I am penning this on the evening of September 11th, a day in our American history where we all felt a loss of power both as a nation and as individuals. Our nation and our people wasted no time bouncing back from this tragedy for we were not going to let our enemies have the satisfaction of seeing us whither and die under the cloak of fear. I have no plans of doing such either. I am around three weeks sober as of this writing.
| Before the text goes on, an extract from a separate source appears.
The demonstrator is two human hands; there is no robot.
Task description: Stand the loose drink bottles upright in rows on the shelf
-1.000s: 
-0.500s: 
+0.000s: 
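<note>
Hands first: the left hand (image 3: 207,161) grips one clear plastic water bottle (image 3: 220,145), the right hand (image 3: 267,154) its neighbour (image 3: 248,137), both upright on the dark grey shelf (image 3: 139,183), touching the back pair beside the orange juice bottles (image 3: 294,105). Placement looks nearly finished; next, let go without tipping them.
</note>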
To say getting sober this time around has been difficult would be an extreme understatement. I find myself scared of pretty much everything these days, but each time I venture somewhere new I know I have a choice to make. I can either face the fear, humiliation or whatever it is hiding as in my brain, head on or I can just retreat and promise to try again tomorrow. The funny thing is the times I choose to face the fear head on the more things seem to fall into place like I’ve initiated some sort of snow ball affect for blessings. On the contrary, the times I find myself unable to face my fear and choose retreat instead, I seem to invoke a rather evil snowball affect where countless things go wrong until I am able to choose to face my fear again. In other words, each time I choose to properly empower myself and live out 2 Timothy 1:7 I render positive consequences in my life and isn’t that what we all want?